Work order. Without changing a word, copy every line of the listing below and leave out the images.
========================================
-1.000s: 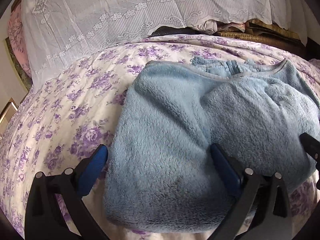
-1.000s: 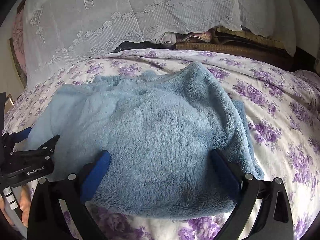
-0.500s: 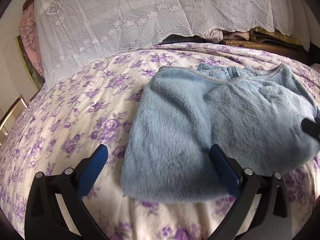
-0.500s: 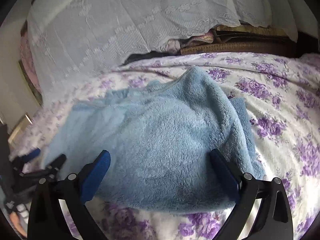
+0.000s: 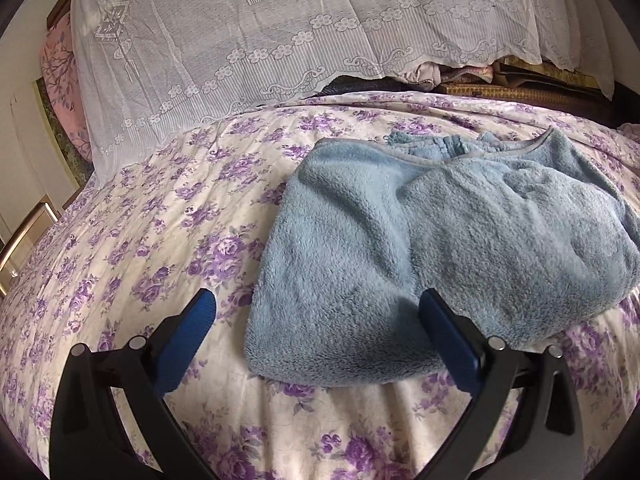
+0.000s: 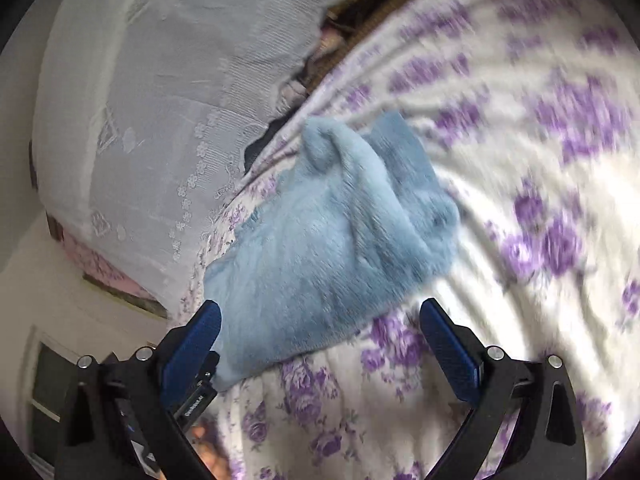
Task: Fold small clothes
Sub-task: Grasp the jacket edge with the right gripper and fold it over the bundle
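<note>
Fleece top [image 5: 420, 264] lying folded on the bed [image 5: 160, 240], ahead of the left claw [image 5: 316, 334] and a little to its right; near hem just beyond the fingertips, neckline and zip at the far edge. Right half doubled over the left, with a seam running down the middle. Bundle lumpy, right side bulging, not squared.

Left claw wide open, gripping nothing; right finger [image 5: 448, 344] over the near hem, though contact impossible to confirm; left finger over bare bedspread.

Right claw [image 6: 320, 340] also wide open and empty, tilted hard, picture smeared with motion. Top [image 6: 332, 240] straight ahead of it and slightly left, near corner close beside the left finger [image 6: 196, 344]; touching or not, cannot tell. Part of the left-hand tool visible just below that finger.

Judged step: side folds apparently done, both claws free, either between folds or finishing. Likely still owed: one fold bringing hem to neckline, or a flattening press.

Next move, if folding on: both claws down to the near hem, one at each corner, closing on all layers together, then lifting and carrying away toward the neckline. Thick fleece likely to spring back and slip, so a deep bite needed rather than a pinch of pile.

White lace cover [image 5: 280, 40] beyond the top, well apart.
</note>
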A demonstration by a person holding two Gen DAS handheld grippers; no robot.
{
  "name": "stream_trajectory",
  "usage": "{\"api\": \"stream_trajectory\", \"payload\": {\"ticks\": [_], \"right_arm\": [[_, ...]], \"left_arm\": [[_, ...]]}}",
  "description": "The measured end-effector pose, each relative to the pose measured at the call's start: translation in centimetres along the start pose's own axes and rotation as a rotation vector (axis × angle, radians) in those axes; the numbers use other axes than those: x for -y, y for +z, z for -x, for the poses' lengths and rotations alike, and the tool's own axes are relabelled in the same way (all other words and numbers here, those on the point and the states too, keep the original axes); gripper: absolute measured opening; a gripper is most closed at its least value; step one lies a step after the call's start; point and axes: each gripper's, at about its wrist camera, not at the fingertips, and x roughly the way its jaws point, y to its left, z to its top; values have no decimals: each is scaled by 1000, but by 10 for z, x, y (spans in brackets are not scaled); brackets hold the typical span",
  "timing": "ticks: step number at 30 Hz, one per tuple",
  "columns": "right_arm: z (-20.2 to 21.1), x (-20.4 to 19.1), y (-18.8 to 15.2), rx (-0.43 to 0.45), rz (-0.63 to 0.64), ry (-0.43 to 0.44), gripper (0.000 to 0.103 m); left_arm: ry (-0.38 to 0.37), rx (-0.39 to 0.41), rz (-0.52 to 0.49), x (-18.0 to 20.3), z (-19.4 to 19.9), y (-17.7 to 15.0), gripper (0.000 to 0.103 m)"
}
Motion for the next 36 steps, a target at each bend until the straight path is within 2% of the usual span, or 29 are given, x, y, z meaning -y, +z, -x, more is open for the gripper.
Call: {"api": "stream_trajectory", "payload": {"ticks": [4, 10, 15, 18, 19, 21, 24, 28, 30, 32, 36], "right_arm": [[-5, -2, -4, -9, 25, -15, 100], [-11, 3, 1, 25, -22, -38, 100], [-26, 7, 23, 50, -124, -107, 100], [-45, 0, 34, 28, -131, -85, 99], [-53, -4, 36, 31, -137, -90, 97], [-60, -6, 38, 62, -170, -110, 84], [-70, 0, 40, 153, -244, -150, 76], [-78, -6, 34, 268, -168, -235, 62], [-77, -2, 34, 266, -147, -225, 53], [-74, 4, 36, 254, -145, -177, 46], [-69, -5, 36, 248, -63, -173, 44]], "left_arm": [[-10, -4, -6, 2, 1, 1, 99], [-75, -54, 5, 9, -4, 17, 99], [-91, -103, 27, 19, -20, 40, 99], [-93, -132, 38, 26, -36, 47, 99], [-95, -142, 38, 29, -43, 47, 99], [-99, -151, 46, 33, -58, 42, 99], [-109, -128, 63, 33, -65, 38, 99], [-107, -131, 59, 34, -70, 41, 99], [-100, -131, 51, 36, -70, 42, 99], [-96, -126, 46, 37, -69, 42, 99], [-94, -119, 45, 34, -64, 39, 99]]}}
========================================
Result of this exercise.
-1.000s: 
-1.000s: 
-0.500s: 
-0.500s: 
+0.000s: 
+0.000s: 
Task: Fold small clothes
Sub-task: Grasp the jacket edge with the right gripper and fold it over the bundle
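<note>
Fleece top [image 5: 420, 264] lying folded on the bed [image 5: 160, 240], ahead of the left claw [image 5: 316, 334] and a little to its right; near hem just beyond the fingertips, neckline and zip at the far edge. Right half doubled over the left, with a seam running down the middle. Bundle lumpy, right side bulging, not squared.

Left claw wide open, gripping nothing; right finger [image 5: 448, 344] over the near hem, though contact impossible to confirm; left finger over bare bedspread.

Right claw [image 6: 320, 340] also wide open and empty, tilted hard, picture smeared with motion. Top [image 6: 332, 240] straight ahead of it and slightly left, near corner close beside the left finger [image 6: 196, 344]; touching or not, cannot tell. Part of the left-hand tool visible just below that finger.

Judged step: side folds apparently done, both claws free, either between folds or finishing. Likely still owed: one fold bringing hem to neckline, or a flattening press.

Next move, if folding on: both claws down to the near hem, one at each corner, closing on all layers together, then lifting and carrying away toward the neckline. Thick fleece likely to spring back and slip, so a deep bite needed rather than a pinch of pile.

White lace cover [image 5: 280, 40] beyond the top, well apart.
</note>
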A demonstration by a person holding two Gen DAS handheld grippers; no robot.
{
  "name": "stream_trajectory",
  "usage": "{\"api\": \"stream_trajectory\", \"payload\": {\"ticks\": [_], \"right_arm\": [[_, ...]], \"left_arm\": [[_, ...]]}}",
  "description": "The measured end-effector pose, each relative to the pose measured at the call's start: translation in centimetres along the start pose's own axes and rotation as a rotation vector (axis × angle, radians) in those axes; the numbers use other axes than those: x for -y, y for +z, z for -x, for the poses' lengths and rotations alike, and the tool's own axes are relabelled in the same way (all other words and numbers here, those on the point and the states too, keep the original axes); gripper: absolute measured opening; a gripper is most closed at its least value; step one lies a step after the call's start; point and axes: each gripper's, at about its wrist camera, not at the fingertips, and x roughly the way its jaws point, y to its left, z to its top; values have no decimals: each is scaled by 1000, but by 10 for z, x, y (spans in brackets are not scaled); brackets hold the typical span",
  "timing": "ticks: step number at 30 Hz, one per tuple",
  "columns": "right_arm: z (-20.2 to 21.1), x (-20.4 to 19.1), y (-18.8 to 15.2), rx (-0.43 to 0.45), rz (-0.63 to 0.64), ry (-0.43 to 0.44), gripper (0.000 to 0.103 m); left_arm: ry (-0.38 to 0.37), rx (-0.39 to 0.41), rz (-0.52 to 0.49), x (-18.0 to 20.3), z (-19.4 to 19.9), y (-17.7 to 15.0), gripper (0.000 to 0.103 m)"
}
Motion for the next 36 steps, a target at each bend until the straight path is within 2% of the usual span, or 29 are given, x, y, z meaning -y, +z, -x, more is open for the gripper.
Call: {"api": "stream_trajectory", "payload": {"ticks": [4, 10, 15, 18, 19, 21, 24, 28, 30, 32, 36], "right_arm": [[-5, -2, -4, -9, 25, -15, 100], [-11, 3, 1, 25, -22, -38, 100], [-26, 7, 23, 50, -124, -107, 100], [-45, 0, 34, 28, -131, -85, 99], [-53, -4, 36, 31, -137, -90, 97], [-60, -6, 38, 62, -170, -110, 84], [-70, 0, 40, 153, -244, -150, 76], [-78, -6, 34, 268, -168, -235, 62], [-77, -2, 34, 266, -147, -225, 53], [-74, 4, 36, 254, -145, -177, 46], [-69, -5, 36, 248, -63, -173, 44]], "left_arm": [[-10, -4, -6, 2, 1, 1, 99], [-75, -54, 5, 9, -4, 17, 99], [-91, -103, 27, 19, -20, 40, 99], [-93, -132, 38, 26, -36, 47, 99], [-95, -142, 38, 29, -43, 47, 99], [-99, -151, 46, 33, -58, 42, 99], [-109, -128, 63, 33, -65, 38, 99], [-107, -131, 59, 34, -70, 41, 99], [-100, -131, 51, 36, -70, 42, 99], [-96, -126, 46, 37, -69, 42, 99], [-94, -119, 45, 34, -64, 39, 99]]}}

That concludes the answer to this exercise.